Give back every record exactly.

Information provided:
%%

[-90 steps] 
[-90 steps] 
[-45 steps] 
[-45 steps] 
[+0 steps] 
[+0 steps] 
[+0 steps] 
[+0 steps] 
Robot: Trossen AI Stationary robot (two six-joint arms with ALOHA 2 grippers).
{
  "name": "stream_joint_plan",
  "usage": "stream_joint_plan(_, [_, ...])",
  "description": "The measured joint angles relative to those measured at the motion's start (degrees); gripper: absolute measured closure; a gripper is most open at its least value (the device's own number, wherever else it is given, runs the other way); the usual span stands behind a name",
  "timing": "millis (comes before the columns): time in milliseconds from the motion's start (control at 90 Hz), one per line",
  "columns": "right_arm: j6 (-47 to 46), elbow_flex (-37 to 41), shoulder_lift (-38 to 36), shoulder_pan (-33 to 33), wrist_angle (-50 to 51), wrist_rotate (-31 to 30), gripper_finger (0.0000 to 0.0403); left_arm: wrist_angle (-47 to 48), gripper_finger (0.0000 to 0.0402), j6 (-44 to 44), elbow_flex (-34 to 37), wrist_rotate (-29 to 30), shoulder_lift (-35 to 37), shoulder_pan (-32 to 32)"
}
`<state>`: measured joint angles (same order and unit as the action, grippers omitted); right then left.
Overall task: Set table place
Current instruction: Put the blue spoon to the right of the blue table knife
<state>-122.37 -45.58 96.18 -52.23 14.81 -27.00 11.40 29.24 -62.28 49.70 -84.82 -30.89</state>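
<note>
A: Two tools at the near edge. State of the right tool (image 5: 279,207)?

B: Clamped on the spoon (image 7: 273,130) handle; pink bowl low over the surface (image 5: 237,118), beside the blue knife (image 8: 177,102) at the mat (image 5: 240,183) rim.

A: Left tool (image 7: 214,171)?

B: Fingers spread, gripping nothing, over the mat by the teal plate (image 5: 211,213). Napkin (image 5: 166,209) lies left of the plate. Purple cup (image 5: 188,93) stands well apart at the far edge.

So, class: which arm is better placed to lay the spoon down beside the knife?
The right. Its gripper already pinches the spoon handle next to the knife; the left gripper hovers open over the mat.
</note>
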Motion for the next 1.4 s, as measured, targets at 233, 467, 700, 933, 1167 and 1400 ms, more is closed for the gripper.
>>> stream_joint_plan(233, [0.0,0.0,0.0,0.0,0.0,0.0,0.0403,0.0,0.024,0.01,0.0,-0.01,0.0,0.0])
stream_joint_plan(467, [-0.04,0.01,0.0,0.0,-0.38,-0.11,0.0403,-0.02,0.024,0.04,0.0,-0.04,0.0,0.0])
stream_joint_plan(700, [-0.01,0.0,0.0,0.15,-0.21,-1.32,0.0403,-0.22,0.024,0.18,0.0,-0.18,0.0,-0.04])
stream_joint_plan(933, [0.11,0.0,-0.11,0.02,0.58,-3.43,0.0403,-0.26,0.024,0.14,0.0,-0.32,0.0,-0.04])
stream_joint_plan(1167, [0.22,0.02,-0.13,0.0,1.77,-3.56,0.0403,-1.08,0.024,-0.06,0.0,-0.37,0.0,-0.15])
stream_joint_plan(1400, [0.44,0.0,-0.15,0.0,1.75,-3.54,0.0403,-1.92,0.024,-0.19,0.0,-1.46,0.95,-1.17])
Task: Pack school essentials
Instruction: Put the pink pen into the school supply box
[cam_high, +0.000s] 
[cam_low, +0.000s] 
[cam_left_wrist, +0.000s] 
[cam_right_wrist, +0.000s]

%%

Completed task:
[-90 steps] 
[-90 steps] 
[-45 steps] 
[-45 steps] 
[+0 steps] 
[+0 steps] 
[+0 steps] 
[+0 steps] 
Robot: Trossen AI Stationary robot (two six-joint arms with ALOHA 2 grippers).
{
  "name": "stream_joint_plan",
  "usage": "stream_joint_plan(_, [_, ...])",
  "description": "The measured joint angles relative to those measured at the motion's start (degrees); gripper: absolute measured closure; a gripper is most open at its least value (the device's own number, wherever else it is given, runs the other way); the usual span stands behind a name",
  "timing": "millis (comes before the columns): time in milliseconds from the motion's start (control at 90 Hz), one per line",
  "columns": "right_arm: j6 (-47 to 46), elbow_flex (-37 to 41), shoulder_lift (-38 to 36), shoulder_pan (-33 to 33), wrist_angle (-50 to 51), wrist_rotate (-31 to 30), gripper_finger (0.0000 to 0.0403); left_arm: wrist_angle (-47 to 48), gripper_finger (0.0000 to 0.0402), j6 (-44 to 44), elbow_flex (-34 to 37), wrist_rotate (-29 to 30), shoulder_lift (-35 to 37), shoulder_pan (-32 to 32)"
}
`<state>`: measured joint angles (same order and unit as the action, grippers omitted); right then left.
Overall task: Set table place
Current instruction: Put the blue spoon to the right of the blue table knife
<state>-122.37 -45.58 96.18 -52.23 14.81 -27.00 11.40 29.24 -62.28 49.70 -84.82 -30.89</state>
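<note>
A: Two tools at the near edge. State of the right tool (image 5: 279,207)?

B: Clamped on the spoon (image 7: 273,130) handle; pink bowl low over the surface (image 5: 237,118), beside the blue knife (image 8: 177,102) at the mat (image 5: 240,183) rim.

A: Left tool (image 7: 214,171)?

B: Fingers spread, gripping nothing, over the mat by the teal plate (image 5: 211,213). Napkin (image 5: 166,209) lies left of the plate. Purple cup (image 5: 188,93) stands well apart at the far edge.

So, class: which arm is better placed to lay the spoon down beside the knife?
The right. Its gripper already pinches the spoon handle next to the knife; the left gripper hovers open over the mat.
</note>
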Motion for the next 1.4 s, as measured, targets at 233, 467, 700, 933, 1167 and 1400 ms, more is closed for the gripper.
>>> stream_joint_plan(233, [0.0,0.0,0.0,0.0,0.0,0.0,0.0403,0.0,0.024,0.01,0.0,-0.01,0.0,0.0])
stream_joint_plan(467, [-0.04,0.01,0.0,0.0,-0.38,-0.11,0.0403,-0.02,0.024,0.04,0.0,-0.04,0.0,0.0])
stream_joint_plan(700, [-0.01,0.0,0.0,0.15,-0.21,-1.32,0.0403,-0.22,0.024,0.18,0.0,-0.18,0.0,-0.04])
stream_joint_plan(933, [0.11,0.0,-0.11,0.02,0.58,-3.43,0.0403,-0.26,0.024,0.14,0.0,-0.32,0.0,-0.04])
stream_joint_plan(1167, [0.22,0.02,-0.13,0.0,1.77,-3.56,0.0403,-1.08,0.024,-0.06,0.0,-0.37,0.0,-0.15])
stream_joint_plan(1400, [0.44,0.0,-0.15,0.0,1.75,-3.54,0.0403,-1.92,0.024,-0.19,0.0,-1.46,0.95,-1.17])
Task: Pack school essentials
Instruction: Put the pink pen into the school supply box
[cam_high, +0.000s] 
[cam_low, +0.000s] 
[cam_left_wrist, +0.000s] 
[cam_right_wrist, +0.000s]

There is no additional output for this exercise.